Lawal Ismaheel O, Orunmuyi Akintunde T, Popoola Gbenga O, Lengana Thabo, Mokoala Kgomotso M G, Ankrah Alfred O, Sathekge Mike M
Department of Nuclear Medicine, University of Pretoria.
Nuclear Medicine Research Infrastructure (NuMeRI), Steve Biko Academic Hospital, Pretoria, South Africa.
Medicine (Baltimore). 2020 Nov 25;99(48):e23259. doi: 10.1097/MD.0000000000023259.

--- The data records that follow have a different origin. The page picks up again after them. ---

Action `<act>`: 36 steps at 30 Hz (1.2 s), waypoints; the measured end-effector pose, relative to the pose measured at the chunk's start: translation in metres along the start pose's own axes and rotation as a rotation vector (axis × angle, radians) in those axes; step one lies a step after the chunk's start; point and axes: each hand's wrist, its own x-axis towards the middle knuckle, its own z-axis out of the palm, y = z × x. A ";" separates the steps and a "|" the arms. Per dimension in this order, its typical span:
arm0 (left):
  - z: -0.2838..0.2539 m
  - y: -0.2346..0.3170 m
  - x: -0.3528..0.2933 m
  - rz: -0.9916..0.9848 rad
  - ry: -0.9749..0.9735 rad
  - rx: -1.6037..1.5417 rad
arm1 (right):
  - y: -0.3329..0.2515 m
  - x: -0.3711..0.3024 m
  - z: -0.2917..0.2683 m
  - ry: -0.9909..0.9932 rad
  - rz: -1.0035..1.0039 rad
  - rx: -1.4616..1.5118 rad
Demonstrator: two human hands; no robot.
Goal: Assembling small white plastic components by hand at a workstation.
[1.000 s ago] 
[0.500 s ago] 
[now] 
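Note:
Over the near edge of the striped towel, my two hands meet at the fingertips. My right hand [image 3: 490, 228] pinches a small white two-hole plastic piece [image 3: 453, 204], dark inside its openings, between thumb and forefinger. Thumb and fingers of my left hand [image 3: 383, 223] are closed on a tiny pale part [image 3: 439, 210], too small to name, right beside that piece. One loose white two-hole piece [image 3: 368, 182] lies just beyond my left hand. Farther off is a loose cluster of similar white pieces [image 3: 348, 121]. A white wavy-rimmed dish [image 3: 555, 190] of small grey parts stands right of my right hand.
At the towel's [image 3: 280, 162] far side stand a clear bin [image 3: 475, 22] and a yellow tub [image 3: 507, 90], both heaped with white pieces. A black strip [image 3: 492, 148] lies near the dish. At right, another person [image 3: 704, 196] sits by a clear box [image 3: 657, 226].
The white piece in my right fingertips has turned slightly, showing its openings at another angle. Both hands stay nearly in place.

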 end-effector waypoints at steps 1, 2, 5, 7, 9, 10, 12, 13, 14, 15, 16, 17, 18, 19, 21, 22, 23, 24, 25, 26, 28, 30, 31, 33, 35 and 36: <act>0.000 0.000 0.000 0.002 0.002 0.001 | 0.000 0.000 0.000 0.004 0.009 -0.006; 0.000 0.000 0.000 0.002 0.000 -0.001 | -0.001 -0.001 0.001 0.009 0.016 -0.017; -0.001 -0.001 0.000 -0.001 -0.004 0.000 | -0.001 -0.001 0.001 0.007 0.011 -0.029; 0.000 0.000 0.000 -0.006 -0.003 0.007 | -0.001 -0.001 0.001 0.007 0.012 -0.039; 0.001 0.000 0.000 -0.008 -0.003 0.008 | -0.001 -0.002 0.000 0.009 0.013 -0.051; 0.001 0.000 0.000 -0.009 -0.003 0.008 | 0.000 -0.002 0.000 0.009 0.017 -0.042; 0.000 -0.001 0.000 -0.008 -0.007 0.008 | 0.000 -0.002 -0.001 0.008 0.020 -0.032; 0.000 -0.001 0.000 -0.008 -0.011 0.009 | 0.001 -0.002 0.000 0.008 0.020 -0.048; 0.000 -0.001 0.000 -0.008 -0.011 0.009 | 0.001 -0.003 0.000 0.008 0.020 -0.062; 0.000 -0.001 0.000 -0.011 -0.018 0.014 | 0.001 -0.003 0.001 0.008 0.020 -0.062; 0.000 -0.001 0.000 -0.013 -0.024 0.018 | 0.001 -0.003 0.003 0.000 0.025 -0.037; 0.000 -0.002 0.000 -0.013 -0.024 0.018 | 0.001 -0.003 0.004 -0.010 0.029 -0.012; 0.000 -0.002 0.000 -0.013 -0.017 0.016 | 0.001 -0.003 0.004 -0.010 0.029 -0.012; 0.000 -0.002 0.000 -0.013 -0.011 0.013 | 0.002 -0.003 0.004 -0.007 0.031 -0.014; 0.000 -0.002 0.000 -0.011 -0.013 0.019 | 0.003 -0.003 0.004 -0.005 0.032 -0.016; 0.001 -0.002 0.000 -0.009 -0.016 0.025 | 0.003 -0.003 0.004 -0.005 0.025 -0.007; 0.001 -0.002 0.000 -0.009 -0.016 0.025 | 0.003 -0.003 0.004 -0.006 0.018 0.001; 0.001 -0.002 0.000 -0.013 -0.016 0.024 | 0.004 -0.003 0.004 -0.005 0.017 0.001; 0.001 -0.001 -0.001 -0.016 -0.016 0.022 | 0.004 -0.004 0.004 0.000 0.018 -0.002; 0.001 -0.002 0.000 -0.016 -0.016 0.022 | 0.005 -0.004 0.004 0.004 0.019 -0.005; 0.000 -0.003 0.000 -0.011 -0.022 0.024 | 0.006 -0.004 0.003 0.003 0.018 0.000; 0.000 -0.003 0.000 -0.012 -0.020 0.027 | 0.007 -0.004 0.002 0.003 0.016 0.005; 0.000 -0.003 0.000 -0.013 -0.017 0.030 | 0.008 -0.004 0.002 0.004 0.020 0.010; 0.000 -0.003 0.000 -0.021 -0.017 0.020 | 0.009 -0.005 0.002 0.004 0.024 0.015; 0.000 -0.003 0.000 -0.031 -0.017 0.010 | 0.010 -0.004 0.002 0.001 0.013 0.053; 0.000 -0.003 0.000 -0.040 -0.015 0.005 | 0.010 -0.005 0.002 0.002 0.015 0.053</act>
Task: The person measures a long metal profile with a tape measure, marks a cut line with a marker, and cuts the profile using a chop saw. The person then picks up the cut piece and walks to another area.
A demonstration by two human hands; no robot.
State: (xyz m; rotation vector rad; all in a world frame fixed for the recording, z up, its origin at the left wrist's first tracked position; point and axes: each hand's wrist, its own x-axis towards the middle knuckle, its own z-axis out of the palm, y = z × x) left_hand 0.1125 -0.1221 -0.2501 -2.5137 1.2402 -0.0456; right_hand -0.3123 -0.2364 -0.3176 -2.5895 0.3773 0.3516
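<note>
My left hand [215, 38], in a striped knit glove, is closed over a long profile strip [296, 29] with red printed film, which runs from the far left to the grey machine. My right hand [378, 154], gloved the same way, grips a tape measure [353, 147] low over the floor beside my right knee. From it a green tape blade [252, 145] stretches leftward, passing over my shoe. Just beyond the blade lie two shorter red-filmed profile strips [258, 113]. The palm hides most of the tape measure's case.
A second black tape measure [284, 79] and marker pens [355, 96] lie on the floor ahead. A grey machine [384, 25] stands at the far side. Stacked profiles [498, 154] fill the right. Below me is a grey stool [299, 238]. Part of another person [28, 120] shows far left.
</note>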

To evaluate arterial fluorodeoxyglucose (FDG) uptake as a marker of arterial inflammation in multiple vascular beds in patients treated with anthracycline-based chemotherapy for Hodgkin lymphoma (HL).We used maximum standardized uptake value (SUVmax) and target-to-background ratio (TBR) to quantify arterial FDG uptake in the carotid artery, ascending aorta, abdominal aorta, and femoral artery obtained on positron emission tomography/computed tomography (PET/CT) imaging performed at baseline before chemotherapy and after completion of chemotherapy in patients with HL treated with an anthracycline-containing regimen. We compared the SUVmax and TBR obtained at baseline with that obtained post-chemotherapy for each arterial bed to evaluate the effect of anthracycline-based chemotherapy. We evaluated the effect of cardiovascular risk factors such as human immunodeficiency virus (HIV) infection, smoking, hypertension, and diabetes on the changes in SUVmax and TBR seen in the different arterial beds after anthracycline-based chemotherapy.Fifty-two patients were included with a mean age of 34.56 ± 10.19 years. There were 33 males, and 18 patients were HIV-infected. The mean interval between completion of chemotherapy and follow-up flourine-18 fluorodeoxyglucose positron emission tomography/computed tomography (FDG PET/CT) scan was 65 weeks. We found no significant difference in arterial FDG uptake measured by SUVmax and TBR in all arterial beds between the pre- and post-chemotherapy FDG PET/CT. There was no significant impact of HIV infection, smoking, and hypertension on the changes in arterial FDG uptake following treatment with anthracycline-based chemotherapy.In patients with HL who were treated with anthracycline-based chemotherapy, we found no significant increase in arterial inflammation measured by FDG PET/CT after an average follow-up period of about 65 weeks since completion of chemotherapy.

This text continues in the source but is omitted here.